Four-time NASCAR Sprint Cup champion Jeff Gordon got schooled last Sunday at Indianapolis Motor Speedway on the refined art of restarts.
It had been eight months since Gordon’s last race, and the importance and subtlety of this one skill showed just how rusty he was.
“Last week was just a teaser for restarts. This week they’ll be five or six wide going into Turn 1 here,” Gordon joked Friday at Pocono Raceway, site of Sunday’s Pennsylvania 400.
“I can’t wait.”
When NASCAR moved toward double-file restarts, the nuanced moves off a caution became all the more important. Think of it as the equivalent of a faceoff in hockey or lacrosse: A specialized skill that helps optimize control of the event.
NASCAR lengthened the restart zone, which aids the race leader. The challenge, as the race comes back to full speed, is how best to position the car to make a move on drivers in front of you without crashing in Turn 1.
Each Sprint Cup track has unique characteristics than affect restarts. Pocono can be particularly tricky, several drivers said Friday.
“This is one of those race tracks where you have a long straightaway before you get down to Turn 1 and there are really only about two lanes that are really worth anything when you get there,” said driver Joey Logano. “Going into Turn 1, you’ve got to find a hole, and it becomes very challenging.”
Best chance to pass
Logano and Kyle Busch are generally considered the elite Sprint Cup drivers when it comes to restarts. The reason restarts have grown in importance is it’s often the best opportunity to pass. And as Busch noted Friday, while recent aerodynamics have made the cars easier to drive, that same package has made it harder to pass under normal conditions.
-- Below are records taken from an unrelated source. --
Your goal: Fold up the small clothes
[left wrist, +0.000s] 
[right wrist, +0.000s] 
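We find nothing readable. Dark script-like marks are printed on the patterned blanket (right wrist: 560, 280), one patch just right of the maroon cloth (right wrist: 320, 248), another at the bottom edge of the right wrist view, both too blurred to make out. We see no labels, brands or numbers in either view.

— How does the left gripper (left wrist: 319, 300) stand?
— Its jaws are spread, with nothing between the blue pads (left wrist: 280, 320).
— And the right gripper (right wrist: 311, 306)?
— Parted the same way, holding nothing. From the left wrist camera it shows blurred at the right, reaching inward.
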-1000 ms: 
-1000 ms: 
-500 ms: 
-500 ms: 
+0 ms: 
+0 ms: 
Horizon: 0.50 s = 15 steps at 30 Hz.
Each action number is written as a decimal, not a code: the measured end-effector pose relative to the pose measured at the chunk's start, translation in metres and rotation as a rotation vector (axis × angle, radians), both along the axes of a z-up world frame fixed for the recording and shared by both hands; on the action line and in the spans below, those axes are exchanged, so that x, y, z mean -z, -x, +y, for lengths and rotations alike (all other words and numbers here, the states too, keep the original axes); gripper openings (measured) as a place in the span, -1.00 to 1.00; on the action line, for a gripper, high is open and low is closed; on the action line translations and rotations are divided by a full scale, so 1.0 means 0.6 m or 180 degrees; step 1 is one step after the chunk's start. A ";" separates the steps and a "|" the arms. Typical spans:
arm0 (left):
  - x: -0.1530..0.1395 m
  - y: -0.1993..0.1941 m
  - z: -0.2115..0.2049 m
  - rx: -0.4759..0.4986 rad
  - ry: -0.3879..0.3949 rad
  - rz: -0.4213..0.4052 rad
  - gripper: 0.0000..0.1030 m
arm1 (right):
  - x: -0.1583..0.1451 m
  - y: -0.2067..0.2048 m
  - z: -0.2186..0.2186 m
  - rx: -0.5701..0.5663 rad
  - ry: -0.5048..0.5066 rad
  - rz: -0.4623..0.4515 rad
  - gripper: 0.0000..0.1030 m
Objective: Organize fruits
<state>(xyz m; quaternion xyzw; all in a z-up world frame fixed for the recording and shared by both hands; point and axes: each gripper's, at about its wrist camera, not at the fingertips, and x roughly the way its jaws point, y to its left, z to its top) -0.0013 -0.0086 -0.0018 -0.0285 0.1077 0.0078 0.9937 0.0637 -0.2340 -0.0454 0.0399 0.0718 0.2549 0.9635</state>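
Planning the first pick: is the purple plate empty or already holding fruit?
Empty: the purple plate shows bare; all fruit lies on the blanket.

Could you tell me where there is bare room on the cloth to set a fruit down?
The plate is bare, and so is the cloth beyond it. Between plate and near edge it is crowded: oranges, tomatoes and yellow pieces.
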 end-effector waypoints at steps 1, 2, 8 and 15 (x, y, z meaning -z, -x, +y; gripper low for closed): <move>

“It becomes so challenging to pass afterward,” Logano said of restarts. “When you talk about (Pocono) or Indy or most tracks we go to, it’s very hard to pass these days. The opportunity is on the restart.
“So you push hard and it’s that way across the board. Every driver is doing that and it’s just a matter of doing it in the right way.”
Gordon said the misconception among fans is that restarts are about getting the cars up to fourth gear. Nope. It’s about figuring out what you’ll do after the car is at full speed and that first turn makes for mayhem.
“It’s about being on the outside or the inside,” Gordon described. “I feel like I (go through the gears) as well as anybody. But it’s about the turn and how you are making moves and picking lines to gain position.”
Brad Keselowski, who has won four Sprint Cup races this season, says he’s probably top-10 on restarts, but not in Logano’s or Busch’s class.
“You always have one line that is preferred and one line that is not. And then you have that restart zone. That has created this offense-versus-defense mode that everyone goes into whether they are in the preferred versus not-preferred lane,” Keselowski described.
“Very different tactics than what we’ve previously seen in the sport. It’s evolved over time to where drivers who have a lot of experience are pretty darn good at it.”
Logano said part of the trick to being expert at restarts is putting in the time to really scout other drivers’ tendencies.
“A lot of time it’s the aggressor who wins out on that thing, but sometimes the aggressor is the one who maybe puts himself in the wrong spot,” Logano said. “It’s a calculated decision on each restart on knowing who you’re racing, the tendencies they’ve had in the past, (and) what track you’re at.”
It’s a subtle skill and a huge advantage, as Busch described.
“Restarts are huge here for sure,” Busch said. “When everyone fans out, it definitely manipulates the runs of the different grooves and the different lines.
“It’s a bigger challenge here than maybe some other tracks, but you file down into two lanes if you’re lucky through Turn 1. … It’s tricky here for sure with the restarts and they play a big role to what this race ends up being.”